The Social Dilemma, or How to Lose at Life

The 2020 Netflix documentary The Social Dilemma, directed by Jeff Orlowski, peels back the shiny surface of social media to reveal the gurgling pits of despair it stashes away behind our unsuspecting eyes. Much like Black Mirror (2011), the horror of the reality it presents is just that – the actual, believable reality. By focusing on the “alienating” truth, the documentary is apparently achieving exactly what is set out to do – making people rethink their marriages to their phones.

The documentary raises ethical issues that forced the people who designed the networks and platforms that govern our lives to resign from their high-status positions at companies such as Facebook, Twitter, Pinterest and Instagram. And why? Because they realized that the reality they were responsible for shaping lacks a vital conscience. Without it, we are left dealing with an insane erosion of the societal system we once dreamed for ourselves.

This bubbling problem within the tech company is oozing into our lives, implanting thoughts we never intended to have, and manipulating our beliefs to the point where our entire identities depend on the whims of algorithms, detached and emotionless by nature. Worse still, they are only getting smarter. With fake news traveling faster than real news, as the researchers from the Massachusetts Institute of Technology discovered, it’s no wonder we are left quaking in the face of the zealous supporters of such conspiracy theories as “Pizzagate”, “The Reptilian Elite”, the faking of the Moon landings, and many more.

But how is it that our minds are so easily moulded? The reasons are endless, with one being more chilling than the next. Social media is known to be the prime weapon of cognitive warfare and remote-control warfare with its attention-extraction model that monitors and feeds on our responses. Gaining our undivided attention is the end goal. But why? To feed us ads, which generate income for the people behind the platforms that are so skilled at forcing time to slip through our hands.

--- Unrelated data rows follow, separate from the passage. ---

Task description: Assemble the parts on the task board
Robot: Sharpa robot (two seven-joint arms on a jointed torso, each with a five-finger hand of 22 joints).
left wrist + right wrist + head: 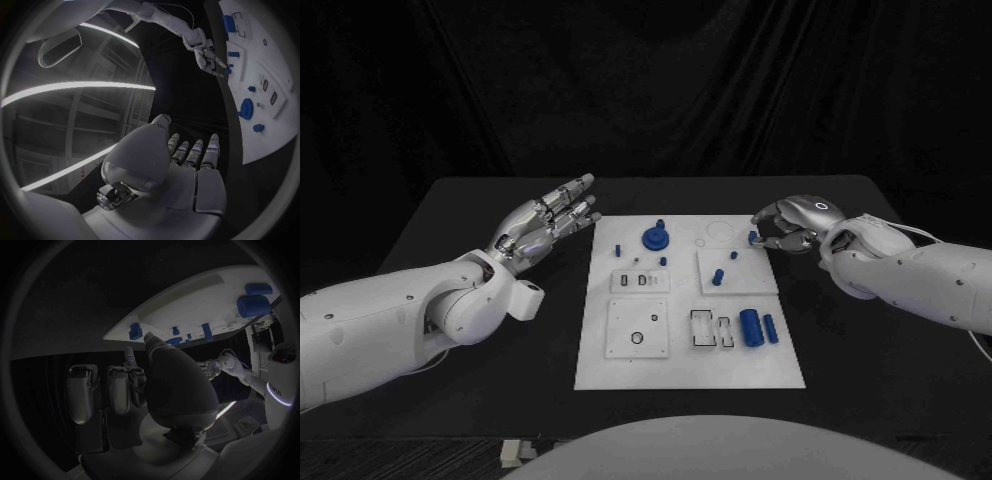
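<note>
Right hand: the right hand [788, 224] is at the board's far right corner, fingers curled in around a small blue piece [754, 237]. Looks pinched to me, but I can't tell how firm the hold is.
Left hand: the left hand [548, 222] hovers just off the board's left edge, fingers stretched out and apart, holding nothing.
Board: the task board [678, 370] lies mid-table, with the round blue knob [655, 238] near its far edge, a short peg [718, 277] on the right-hand block, two blue cylinders [759, 327] lying lower right, and empty slots [640, 282] on the left.
Risk: if that pinch is shallow, I reckon the piece could tilt or drop onto the black table [473, 200].
In the way: the peg stands near the right hand's path, so a low sweep might bump it.
</note>
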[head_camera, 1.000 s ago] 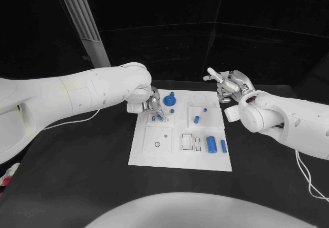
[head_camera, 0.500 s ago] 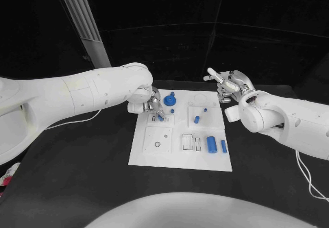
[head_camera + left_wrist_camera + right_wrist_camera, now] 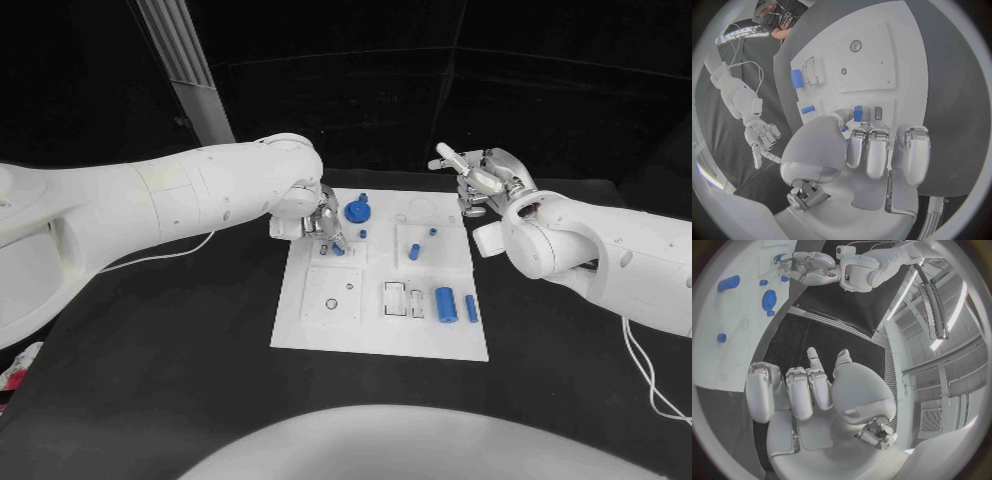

Tech companies have gone from selling software, like Microsoft and Apple, to selling users. As the documentary points out, it’s not just data that’s being squeezed between grabby hands. The initial shock came in the form of the 2018 Cambridge Analytica scandal, but it would by no means be the last. Perhaps this is the very essence of humanity; taking something that should be pristine and good, and deforming it by turning in into a money-making machine with no room for ethical reflection. Regardless, we have become products in a marketplace that trades exclusively in human futures, as Shoshana Zuboff points out.

The power of cognitive warfare lies in its subliminal ability to change its victims’ behaviour and perception, mostly by slyly utilizing the fundamentals of psychology and thereby tapping into human nature – with its curiosity, primal need to connect with others and live in communities. By exploiting our vulnerabilities, they have the power to influence everything about us. We are changed. We are manipulated. This is all thanks to a modernized representation of George Orwell’s idea of the dystopian and ferocious Big Brother, forever watching and recording us. Everything that is typed into your search engine is being watched. Every image’s influence on your emotions is being noted. Worse still, there is truly no escape from it. The society we have built is a puppet that comes to life only when its strings are yanked by greed.

As Tristan Harris points out, we were not evolved to experience social approval every few minutes. And yet, that is what Gen-Z has been shaped to expect. They are the first generation to have experienced the daunting side of social media in as early as middle school, when the still-forming brain is most susceptible to unquestioned consumption.

The most alarming usage of social media is perhaps for one’s political gains. In Myanmar, the military used Facebook to incite murderous rage and subsequent genocide. In the United States, the recommendation engine algorithm’s manipulation over the users’ perceived reality has led to increased polarization in society. After all, we can only see views contingent with our own, which robs us of impartiality.

The most prominent example of the merging of social media and absolute political power comes in the form of the news released on September 14th 2020, stating that TikTok’s operations were acquired by Oracle, which was founded by Larry Ellison – a strong supporter of president Donald Trump. This information is unveiled in the midst of an ongoing conflict between TikTok and the Trump Administration.

What we need to remember is that technology is based on the actions of the human beings who design it. We cannot keep picturing AI as the cartoonish, evil force we saw in The Terminator (1984). It’s already running the world. But how it evolves and what it’s used for cannot be blamed on robots. We are the ones responsible for shifting our short-term thinking from operating solely on financial gains, to prioritizing our own good. As Tristan Harris observes: “How do you wake up from the Matrix if you don’t know you’re in it?”